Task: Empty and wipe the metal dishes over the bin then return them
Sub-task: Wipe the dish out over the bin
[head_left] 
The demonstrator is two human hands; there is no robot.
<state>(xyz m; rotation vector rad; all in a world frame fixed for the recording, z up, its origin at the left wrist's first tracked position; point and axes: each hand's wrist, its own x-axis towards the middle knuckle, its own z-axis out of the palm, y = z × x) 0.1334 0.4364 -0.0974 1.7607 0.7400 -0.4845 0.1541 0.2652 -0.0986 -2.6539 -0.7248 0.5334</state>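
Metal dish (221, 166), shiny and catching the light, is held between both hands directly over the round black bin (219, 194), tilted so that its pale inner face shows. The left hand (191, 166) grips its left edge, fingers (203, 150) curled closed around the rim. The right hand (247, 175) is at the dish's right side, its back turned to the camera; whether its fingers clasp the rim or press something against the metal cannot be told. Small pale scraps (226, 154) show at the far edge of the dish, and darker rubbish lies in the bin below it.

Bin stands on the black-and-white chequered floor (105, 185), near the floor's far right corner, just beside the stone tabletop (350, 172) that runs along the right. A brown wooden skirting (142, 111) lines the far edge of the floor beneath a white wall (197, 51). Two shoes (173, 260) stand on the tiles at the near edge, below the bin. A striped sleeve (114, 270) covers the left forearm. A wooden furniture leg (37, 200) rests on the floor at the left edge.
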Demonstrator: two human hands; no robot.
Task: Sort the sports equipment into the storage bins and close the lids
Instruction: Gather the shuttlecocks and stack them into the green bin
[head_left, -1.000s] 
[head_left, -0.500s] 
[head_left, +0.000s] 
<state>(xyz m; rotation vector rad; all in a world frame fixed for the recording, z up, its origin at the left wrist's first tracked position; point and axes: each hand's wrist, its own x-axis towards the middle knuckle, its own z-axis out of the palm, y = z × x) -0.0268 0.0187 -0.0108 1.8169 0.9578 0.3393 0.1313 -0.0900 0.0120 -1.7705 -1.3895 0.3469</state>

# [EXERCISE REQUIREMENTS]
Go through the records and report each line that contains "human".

# [PROBLEM SOLUTION]
The demonstrator is two human hands; there is no robot.
Demonstrator: two human hands; no robot.

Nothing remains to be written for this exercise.